EXERCISE OBJECTIVE.
Write down each entry precisely as given.

DATA EXTRACTS.
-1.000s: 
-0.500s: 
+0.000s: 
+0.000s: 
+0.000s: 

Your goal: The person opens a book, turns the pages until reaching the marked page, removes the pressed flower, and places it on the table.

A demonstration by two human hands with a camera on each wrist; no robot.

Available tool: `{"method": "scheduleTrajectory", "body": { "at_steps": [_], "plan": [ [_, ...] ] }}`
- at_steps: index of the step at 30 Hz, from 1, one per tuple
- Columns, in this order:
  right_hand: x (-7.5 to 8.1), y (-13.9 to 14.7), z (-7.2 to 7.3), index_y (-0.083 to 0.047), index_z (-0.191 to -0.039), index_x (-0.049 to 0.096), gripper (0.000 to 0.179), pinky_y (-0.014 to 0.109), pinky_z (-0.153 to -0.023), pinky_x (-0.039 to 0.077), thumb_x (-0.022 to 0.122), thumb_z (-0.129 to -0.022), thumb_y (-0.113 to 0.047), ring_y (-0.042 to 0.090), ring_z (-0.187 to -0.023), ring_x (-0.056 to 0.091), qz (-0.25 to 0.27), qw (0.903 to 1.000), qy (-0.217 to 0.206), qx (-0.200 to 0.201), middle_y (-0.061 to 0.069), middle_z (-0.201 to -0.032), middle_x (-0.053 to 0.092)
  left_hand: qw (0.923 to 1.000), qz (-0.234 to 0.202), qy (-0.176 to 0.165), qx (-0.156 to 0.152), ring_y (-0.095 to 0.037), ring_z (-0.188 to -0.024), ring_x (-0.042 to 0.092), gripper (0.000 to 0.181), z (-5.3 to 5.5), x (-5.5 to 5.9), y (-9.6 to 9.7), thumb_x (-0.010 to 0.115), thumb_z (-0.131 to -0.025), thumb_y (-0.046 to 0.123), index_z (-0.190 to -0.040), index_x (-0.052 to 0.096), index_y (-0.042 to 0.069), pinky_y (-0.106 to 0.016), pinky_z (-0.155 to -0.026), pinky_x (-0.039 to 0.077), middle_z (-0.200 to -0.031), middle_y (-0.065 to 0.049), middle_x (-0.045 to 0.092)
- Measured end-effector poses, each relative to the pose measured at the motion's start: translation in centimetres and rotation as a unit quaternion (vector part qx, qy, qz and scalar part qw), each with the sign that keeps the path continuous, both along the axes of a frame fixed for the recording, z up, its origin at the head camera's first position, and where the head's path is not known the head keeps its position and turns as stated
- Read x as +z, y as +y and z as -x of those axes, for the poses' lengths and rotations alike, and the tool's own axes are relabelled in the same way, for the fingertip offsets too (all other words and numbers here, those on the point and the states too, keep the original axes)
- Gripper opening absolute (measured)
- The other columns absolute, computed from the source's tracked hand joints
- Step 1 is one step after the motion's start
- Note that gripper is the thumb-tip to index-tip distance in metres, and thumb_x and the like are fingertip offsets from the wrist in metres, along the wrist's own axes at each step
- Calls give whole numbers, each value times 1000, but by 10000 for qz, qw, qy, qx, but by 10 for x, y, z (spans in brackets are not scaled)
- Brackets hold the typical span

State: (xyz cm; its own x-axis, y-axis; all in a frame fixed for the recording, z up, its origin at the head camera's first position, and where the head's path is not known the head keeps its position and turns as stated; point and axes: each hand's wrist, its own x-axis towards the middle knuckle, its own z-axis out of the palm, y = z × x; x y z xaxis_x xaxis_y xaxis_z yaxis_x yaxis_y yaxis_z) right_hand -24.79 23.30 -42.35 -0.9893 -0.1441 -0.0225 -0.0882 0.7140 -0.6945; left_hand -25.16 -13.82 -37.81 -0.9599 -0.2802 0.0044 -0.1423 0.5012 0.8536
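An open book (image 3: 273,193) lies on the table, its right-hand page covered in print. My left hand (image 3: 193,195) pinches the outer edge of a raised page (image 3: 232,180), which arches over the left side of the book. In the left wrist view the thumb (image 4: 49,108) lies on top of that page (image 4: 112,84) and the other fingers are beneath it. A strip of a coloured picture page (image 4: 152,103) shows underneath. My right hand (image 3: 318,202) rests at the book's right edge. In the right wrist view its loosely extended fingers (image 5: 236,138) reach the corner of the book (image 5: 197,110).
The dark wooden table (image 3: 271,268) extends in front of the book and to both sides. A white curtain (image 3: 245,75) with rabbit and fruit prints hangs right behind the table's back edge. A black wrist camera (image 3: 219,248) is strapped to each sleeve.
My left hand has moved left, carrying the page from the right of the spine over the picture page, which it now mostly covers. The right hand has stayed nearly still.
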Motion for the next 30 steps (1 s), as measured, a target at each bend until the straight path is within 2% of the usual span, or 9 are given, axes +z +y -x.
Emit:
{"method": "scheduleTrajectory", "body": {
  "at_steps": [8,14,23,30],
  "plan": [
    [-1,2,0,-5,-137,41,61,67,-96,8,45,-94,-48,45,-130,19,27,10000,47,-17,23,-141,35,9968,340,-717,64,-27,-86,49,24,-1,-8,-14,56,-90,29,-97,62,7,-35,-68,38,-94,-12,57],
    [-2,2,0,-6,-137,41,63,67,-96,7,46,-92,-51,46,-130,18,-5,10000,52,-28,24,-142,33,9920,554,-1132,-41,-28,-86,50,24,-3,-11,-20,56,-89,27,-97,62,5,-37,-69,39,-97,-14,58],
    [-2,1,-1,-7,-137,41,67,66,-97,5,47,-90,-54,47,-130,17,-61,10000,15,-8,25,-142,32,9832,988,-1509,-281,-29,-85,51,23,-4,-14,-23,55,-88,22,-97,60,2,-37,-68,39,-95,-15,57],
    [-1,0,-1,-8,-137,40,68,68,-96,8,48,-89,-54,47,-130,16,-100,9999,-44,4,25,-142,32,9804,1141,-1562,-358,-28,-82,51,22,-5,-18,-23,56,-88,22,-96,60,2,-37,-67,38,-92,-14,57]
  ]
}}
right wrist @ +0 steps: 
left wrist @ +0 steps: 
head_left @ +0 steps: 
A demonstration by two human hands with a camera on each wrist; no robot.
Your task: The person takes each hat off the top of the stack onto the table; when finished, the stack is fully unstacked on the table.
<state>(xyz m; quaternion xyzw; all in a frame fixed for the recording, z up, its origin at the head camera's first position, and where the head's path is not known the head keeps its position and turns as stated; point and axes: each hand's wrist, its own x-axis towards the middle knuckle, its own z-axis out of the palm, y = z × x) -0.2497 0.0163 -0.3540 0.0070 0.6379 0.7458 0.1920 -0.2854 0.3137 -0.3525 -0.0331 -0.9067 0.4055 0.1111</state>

OUTPUT OF THE TASK.
-1.000s: 
-0.500s: 
+0.000s: 
+0.000s: 
+0.000s: 

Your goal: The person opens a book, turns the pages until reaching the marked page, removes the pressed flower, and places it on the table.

A demonstration by two human hands with a camera on each wrist; no robot.

Available tool: `{"method": "scheduleTrajectory", "body": { "at_steps": [_], "plan": [ [_, ...] ] }}`
- at_steps: index of the step at 30 Hz, from 1, one per tuple
- Columns, in this order:
  right_hand: x (-7.5 to 8.1), y (-13.9 to 14.7), z (-7.2 to 7.3), index_y (-0.083 to 0.047), index_z (-0.191 to -0.039), index_x (-0.049 to 0.096), gripper (0.000 to 0.179), pinky_y (-0.014 to 0.109), pinky_z (-0.153 to -0.023), pinky_x (-0.039 to 0.077), thumb_x (-0.022 to 0.122), thumb_z (-0.129 to -0.022), thumb_y (-0.113 to 0.047), ring_y (-0.042 to 0.090), ring_z (-0.187 to -0.023), ring_x (-0.056 to 0.091), qz (-0.25 to 0.27), qw (0.903 to 1.000), qy (-0.217 to 0.206), qx (-0.200 to 0.201), middle_y (-0.061 to 0.069), middle_z (-0.201 to -0.032), middle_x (-0.053 to 0.092)
  left_hand: qw (0.923 to 1.000), qz (-0.234 to 0.202), qy (-0.176 to 0.165), qx (-0.156 to 0.152), ring_y (-0.095 to 0.037), ring_z (-0.188 to -0.024), ring_x (-0.042 to 0.092), gripper (0.000 to 0.181), z (-5.3 to 5.5), x (-5.5 to 5.9), y (-9.6 to 9.7), thumb_x (-0.010 to 0.115), thumb_z (-0.131 to -0.025), thumb_y (-0.046 to 0.123), index_z (-0.190 to -0.040), index_x (-0.052 to 0.096), index_y (-0.042 to 0.069), pinky_y (-0.106 to 0.016), pinky_z (-0.155 to -0.026), pinky_x (-0.039 to 0.077), middle_z (-0.200 to -0.031), middle_y (-0.065 to 0.049), middle_x (-0.045 to 0.092)
- Measured end-effector poses, each relative to the pose measured at the motion's start: translation in centimetres and rotation as a unit quaternion (vector part qx, qy, qz and scalar part qw), each with the sign that keeps the path continuous, both along the axes of a frame fixed for the recording, z up, its origin at the head camera's first position, and where the head's path is not known the head keeps its position and turns as stated
- Read x as +z, y as +y and z as -x of those axes, for the poses' lengths and rotations alike, and the tool's own axes are relabelled in the same way, for the fingertip offsets too (all other words and numbers here, those on the point and the states too, keep the original axes)
- Gripper opening absolute (measured)
- The other columns absolute, computed from the source's tracked hand joints
- Step 1 is one step after the motion's start
- Note that gripper is the thumb-tip to index-tip distance in metres, and thumb_x and the like are fingertip offsets from the wrist in metres, along the wrist's own axes at each step
- Calls give whole numbers, each value times 1000, but by 10000 for qz, qw, qy, qx, but by 10 for x, y, z (spans in brackets are not scaled)
- Brackets hold the typical span

State: (xyz cm; its own x-axis, y-axis; all in a frame fixed for the recording, z up, its origin at the head camera's first position, and where the head's path is not known the head keeps its position and turns as stated; point and axes: each hand's wrist, its own x-axis towards the middle knuckle, its own z-axis out of the palm, y = z × x; x y z xaxis_x xaxis_y xaxis_z yaxis_x yaxis_y yaxis_z) right_hand -24.79 23.30 -42.35 -0.9893 -0.1441 -0.0225 -0.0882 0.7140 -0.6945; left_hand -25.16 -13.82 -37.81 -0.9599 -0.2802 0.0044 -0.1423 0.5012 0.8536
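An open book (image 3: 273,193) lies on the table, its right-hand page covered in print. My left hand (image 3: 193,195) pinches the outer edge of a raised page (image 3: 232,180), which arches over the left side of the book. In the left wrist view the thumb (image 4: 49,108) lies on top of that page (image 4: 112,84) and the other fingers are beneath it. A strip of a coloured picture page (image 4: 152,103) shows underneath. My right hand (image 3: 318,202) rests at the book's right edge. In the right wrist view its loosely extended fingers (image 5: 236,138) reach the corner of the book (image 5: 197,110).
The dark wooden table (image 3: 271,268) extends in front of the book and to both sides. A white curtain (image 3: 245,75) with rabbit and fruit prints hangs right behind the table's back edge. A black wrist camera (image 3: 219,248) is strapped to each sleeve.
My left hand has moved left, carrying the page from the right of the spine over the picture page, which it now mostly covers. The right hand has stayed nearly still.
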Motion for the next 30 steps (1 s), as measured, a target at each bend until the straight path is within 2% of the usual span, or 9 are given, axes +z +y -x.
Emit:
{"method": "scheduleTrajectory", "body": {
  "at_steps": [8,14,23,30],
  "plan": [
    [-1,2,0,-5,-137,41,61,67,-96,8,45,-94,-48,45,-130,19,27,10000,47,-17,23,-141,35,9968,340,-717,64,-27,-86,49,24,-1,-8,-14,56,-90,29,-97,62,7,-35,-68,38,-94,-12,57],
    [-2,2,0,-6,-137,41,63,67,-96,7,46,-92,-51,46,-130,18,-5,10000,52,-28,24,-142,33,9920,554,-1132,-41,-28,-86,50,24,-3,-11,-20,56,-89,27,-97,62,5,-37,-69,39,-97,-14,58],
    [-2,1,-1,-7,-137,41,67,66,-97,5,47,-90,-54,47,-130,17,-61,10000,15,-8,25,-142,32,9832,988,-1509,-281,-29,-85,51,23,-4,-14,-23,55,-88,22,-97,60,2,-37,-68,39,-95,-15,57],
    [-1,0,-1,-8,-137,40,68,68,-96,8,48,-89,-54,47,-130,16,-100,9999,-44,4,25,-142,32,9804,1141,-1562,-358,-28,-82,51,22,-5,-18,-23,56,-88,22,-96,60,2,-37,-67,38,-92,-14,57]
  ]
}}
right wrist @ +0 steps: 
left wrist @ +0 steps: 
head_left @ +0 steps: 
A demonstration by two human hands with a camera on each wrist; no robot.
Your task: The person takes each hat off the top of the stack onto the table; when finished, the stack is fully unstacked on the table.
<state>(xyz m; quaternion xyzw; all in a frame fixed for the recording, z up, its origin at the head camera's first position, and where the head's path is not known the head keeps its position and turns as stated; point and axes: each hand's wrist, its own x-axis towards the middle knuckle, its own z-axis out of the palm, y = z × x) -0.2497 0.0163 -0.3540 0.0070 0.6379 0.7458 0.1920 -0.2854 0.3137 -0.3525 -0.0331 -0.9067 0.4055 0.1111</state>

Work on this exercise has concluded.